ACTION ITEM:
Scan the data below for the string "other". Show every line where it turns up.

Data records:
--------------------------------
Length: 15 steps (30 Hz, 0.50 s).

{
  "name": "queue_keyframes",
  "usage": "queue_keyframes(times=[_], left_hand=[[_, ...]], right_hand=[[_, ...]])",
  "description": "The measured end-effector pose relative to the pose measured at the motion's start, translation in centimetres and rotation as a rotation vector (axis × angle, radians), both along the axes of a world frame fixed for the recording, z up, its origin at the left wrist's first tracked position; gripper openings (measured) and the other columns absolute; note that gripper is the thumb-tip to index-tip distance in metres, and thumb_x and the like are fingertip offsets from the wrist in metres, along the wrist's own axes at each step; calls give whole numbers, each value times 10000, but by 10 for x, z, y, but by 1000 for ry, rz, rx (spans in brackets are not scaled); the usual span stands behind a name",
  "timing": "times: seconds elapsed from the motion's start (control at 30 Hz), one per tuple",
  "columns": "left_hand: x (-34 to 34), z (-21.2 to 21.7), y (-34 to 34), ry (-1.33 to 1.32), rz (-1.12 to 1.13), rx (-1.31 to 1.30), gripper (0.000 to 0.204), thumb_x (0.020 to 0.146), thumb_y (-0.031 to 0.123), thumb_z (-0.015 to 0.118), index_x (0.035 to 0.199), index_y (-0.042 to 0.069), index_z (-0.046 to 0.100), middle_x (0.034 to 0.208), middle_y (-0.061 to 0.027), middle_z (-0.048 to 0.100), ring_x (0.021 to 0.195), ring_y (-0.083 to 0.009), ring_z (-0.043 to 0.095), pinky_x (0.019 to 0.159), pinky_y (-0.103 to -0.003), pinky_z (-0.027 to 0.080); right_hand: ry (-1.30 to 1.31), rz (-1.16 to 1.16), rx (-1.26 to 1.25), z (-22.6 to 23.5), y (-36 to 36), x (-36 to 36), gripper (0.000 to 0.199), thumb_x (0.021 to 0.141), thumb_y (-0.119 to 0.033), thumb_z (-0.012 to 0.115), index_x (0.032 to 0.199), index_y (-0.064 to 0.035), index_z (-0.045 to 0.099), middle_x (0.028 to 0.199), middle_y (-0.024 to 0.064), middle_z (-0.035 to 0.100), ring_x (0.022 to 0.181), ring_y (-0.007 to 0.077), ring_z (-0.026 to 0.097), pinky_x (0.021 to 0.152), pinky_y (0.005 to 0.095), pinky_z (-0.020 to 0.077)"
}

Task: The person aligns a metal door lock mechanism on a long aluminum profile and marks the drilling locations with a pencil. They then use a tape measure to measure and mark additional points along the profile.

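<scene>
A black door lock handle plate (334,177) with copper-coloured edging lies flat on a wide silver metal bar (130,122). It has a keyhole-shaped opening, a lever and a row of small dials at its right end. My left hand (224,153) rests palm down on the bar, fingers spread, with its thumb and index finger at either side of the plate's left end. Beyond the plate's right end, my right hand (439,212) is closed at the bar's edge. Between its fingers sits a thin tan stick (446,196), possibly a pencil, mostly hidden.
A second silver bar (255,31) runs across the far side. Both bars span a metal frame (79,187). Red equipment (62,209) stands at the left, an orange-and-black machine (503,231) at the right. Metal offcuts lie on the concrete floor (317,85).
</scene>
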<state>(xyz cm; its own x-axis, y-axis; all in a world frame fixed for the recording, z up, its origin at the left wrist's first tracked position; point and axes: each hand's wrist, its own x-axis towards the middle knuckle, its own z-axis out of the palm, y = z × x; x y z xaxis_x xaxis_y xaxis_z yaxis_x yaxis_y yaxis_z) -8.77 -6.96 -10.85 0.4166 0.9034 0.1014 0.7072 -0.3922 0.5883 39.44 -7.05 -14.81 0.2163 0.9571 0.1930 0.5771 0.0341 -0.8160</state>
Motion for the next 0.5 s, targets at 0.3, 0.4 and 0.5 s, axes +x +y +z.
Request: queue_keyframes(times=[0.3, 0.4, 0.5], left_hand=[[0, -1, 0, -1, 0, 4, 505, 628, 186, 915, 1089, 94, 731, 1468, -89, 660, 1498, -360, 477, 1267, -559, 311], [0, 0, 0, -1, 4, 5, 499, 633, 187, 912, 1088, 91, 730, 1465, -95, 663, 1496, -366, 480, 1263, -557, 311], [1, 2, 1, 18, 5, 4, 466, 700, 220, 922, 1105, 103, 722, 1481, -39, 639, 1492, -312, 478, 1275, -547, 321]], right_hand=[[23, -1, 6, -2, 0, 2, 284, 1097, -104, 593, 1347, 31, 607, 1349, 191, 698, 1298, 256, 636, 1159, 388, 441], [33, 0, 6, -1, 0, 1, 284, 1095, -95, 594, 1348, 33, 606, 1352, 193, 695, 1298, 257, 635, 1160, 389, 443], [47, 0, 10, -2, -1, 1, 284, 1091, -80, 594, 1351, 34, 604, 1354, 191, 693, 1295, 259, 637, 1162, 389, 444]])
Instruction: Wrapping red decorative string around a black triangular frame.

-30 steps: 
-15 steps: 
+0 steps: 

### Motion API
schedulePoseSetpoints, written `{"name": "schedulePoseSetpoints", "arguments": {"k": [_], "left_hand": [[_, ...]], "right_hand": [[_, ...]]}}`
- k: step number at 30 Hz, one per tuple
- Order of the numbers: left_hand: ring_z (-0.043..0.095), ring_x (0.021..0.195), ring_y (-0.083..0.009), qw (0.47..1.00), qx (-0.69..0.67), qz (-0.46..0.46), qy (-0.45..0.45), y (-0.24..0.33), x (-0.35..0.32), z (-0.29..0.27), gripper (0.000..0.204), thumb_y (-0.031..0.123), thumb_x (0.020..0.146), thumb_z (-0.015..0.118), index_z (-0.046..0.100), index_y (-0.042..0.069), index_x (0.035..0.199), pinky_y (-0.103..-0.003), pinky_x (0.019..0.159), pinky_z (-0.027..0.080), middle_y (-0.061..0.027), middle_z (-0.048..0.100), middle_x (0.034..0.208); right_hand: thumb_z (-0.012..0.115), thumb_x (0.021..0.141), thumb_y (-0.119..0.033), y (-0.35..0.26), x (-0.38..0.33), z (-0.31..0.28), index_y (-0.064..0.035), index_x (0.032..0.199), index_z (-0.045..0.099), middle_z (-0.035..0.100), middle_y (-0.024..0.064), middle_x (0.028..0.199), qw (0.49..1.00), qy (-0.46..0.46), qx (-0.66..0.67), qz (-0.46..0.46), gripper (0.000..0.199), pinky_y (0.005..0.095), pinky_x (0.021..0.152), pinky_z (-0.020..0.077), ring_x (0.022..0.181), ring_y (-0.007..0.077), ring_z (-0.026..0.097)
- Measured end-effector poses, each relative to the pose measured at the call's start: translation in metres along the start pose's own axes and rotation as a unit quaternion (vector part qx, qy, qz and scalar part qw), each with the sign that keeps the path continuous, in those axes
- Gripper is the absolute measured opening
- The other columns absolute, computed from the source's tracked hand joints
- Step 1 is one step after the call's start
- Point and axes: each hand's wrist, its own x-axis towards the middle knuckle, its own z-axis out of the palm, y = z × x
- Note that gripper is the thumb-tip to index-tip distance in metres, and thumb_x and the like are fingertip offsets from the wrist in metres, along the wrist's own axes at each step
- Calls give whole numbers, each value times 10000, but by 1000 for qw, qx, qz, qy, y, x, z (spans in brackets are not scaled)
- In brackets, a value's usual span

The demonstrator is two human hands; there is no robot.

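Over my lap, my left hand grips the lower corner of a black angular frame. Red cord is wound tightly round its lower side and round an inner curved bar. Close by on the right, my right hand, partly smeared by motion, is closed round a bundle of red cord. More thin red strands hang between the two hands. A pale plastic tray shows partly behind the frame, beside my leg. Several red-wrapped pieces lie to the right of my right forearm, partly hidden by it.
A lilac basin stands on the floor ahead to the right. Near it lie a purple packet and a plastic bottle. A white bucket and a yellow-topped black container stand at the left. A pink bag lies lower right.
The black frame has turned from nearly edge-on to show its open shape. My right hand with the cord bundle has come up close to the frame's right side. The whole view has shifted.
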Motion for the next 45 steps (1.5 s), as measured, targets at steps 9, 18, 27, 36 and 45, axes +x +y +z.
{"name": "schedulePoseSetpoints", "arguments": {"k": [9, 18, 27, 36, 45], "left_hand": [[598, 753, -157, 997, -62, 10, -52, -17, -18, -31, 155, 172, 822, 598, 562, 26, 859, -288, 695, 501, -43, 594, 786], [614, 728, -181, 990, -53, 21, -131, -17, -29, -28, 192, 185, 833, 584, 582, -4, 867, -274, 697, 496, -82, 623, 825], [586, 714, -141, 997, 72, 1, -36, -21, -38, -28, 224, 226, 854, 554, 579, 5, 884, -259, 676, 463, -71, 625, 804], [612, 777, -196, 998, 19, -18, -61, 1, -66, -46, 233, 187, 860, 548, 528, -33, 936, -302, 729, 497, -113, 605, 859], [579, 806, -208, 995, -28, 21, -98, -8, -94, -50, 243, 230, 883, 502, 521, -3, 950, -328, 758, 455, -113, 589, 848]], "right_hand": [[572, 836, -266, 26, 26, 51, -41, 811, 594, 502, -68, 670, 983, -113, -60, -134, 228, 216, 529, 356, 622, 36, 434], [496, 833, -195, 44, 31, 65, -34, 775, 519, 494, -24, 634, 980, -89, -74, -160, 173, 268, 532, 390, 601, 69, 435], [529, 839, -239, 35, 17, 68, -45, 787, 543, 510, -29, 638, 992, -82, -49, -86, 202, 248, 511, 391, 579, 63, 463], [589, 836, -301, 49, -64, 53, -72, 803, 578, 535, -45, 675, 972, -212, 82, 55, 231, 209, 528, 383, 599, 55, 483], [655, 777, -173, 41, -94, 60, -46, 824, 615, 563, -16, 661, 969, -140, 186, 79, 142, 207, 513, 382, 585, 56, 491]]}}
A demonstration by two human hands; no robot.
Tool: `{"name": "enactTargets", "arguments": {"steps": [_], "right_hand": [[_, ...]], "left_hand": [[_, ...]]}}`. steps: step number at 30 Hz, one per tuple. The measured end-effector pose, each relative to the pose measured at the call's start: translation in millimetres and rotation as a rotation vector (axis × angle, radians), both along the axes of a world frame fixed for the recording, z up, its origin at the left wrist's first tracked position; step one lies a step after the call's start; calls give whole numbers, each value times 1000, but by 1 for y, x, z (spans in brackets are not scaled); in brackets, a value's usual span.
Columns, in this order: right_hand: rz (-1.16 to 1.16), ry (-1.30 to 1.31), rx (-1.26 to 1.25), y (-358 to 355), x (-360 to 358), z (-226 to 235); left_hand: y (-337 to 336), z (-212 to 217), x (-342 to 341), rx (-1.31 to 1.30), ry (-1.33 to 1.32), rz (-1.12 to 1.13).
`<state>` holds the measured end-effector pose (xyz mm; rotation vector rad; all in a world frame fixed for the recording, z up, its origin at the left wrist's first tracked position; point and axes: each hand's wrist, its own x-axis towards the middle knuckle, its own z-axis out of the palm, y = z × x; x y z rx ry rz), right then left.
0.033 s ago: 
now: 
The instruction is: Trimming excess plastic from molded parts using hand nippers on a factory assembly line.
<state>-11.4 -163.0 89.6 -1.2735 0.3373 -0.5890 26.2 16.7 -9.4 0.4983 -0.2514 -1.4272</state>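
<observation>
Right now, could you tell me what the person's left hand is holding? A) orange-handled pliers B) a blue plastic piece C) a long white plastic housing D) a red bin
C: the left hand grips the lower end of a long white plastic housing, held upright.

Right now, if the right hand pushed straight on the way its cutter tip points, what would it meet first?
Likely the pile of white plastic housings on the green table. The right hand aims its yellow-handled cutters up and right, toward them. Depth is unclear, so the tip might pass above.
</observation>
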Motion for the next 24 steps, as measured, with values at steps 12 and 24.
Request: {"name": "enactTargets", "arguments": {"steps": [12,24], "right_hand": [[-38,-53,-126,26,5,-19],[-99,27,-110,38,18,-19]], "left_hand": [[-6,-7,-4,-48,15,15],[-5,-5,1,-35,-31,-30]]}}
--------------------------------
TASK SOLUTION:
  "description": "The measured end-effector pose relative to the pose measured at the motion's start, translation in centimetres and rotation as a rotation vector (axis × angle, radians), both along the axes of a world frame fixed for the recording, z up, its origin at the left wrist's first tracked position; gripper openings (measured) and the other columns absolute; note that gripper is the thumb-tip to index-tip distance in metres, and thumb_x and the like are fingertip offsets from the wrist in metres, along the wrist's own axes at each step; calls give whole numbers, each value times 10000, but by 10 for x, z, y, but by 1000 for ry, rz, rx (spans in brackets are not scaled); the usual span stands behind a name",
- The other columns absolute, computed from the source's tracked hand joints

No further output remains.